Distance-dependent interactions between gold nanoparticles and fluorescent molecules with DNA as tunable spacers
Abbreviated Journal Title
Nanotechnology
Keywords
METAL; SURFACE; OLIGONUCLEOTIDES; SENSORS; Nanoscience & Nanotechnology; Materials Science, Multidisciplinary; Physics, Applied
Abstract
Using stoichiometrically controlled 1: 1 functionalization of gold nanoparticles with fluorescent dye molecules in which the dye molecule is held away from the particle surface by a rigid DNA spacer allows precise determination of the distance-dependent effect of the metal nanoparticles on fluorescence intensity.
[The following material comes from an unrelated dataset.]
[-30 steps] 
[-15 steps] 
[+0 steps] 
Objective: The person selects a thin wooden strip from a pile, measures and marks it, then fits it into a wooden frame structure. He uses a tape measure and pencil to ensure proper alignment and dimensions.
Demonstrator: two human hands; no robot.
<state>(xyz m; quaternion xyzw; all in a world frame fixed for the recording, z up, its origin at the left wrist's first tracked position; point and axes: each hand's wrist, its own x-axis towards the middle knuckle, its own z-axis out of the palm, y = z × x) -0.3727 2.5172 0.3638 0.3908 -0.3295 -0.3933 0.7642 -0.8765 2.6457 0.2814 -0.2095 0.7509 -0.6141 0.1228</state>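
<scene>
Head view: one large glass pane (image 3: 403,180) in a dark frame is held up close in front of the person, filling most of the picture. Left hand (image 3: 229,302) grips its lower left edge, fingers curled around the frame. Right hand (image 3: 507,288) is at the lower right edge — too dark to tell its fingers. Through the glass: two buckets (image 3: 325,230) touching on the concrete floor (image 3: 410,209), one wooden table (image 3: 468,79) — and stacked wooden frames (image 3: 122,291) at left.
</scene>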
Two dyes were studied, Cy3 and Cy5, with two sizes of nanoparticles, 5 and 10 nm. The larger the particle, the more quenching of the photoluminescence (PL) intensity, due to increased overlap of the dye's emission spectrum with the Au surface plasmon resonance. Fluorescence is quenched significantly for distances somewhat larger than the particle diameter, in good agreement with the predictions of an electrodynamics model based on interacting dipoles. The distance dependence of surface energy transfer behavior, i.e. quenching efficiency, is proportional to 1/d(4), which involves no consideration of the size of the particle and the spectral overlap of the dye and AuNp. This surface energy transfer model is found qualitatively and agrees with the electrodynamic model, though the exponent is greater than 4 for the smaller nanoparticles ( 5 nm), and smaller than 4 for the larger nanoparticles ( 10 nm).
Journal Title
Nanotechnology
Volume
20
Issue/Number
48
Publication Date
1-1-2009
Document Type
Article
Language
English
First Page
10
WOS Identifier
ISSN
0957-4484
Recommended Citation
"Distance-dependent interactions between gold nanoparticles and fluorescent molecules with DNA as tunable spacers" (2009). Faculty Bibliography 2000s. 1421.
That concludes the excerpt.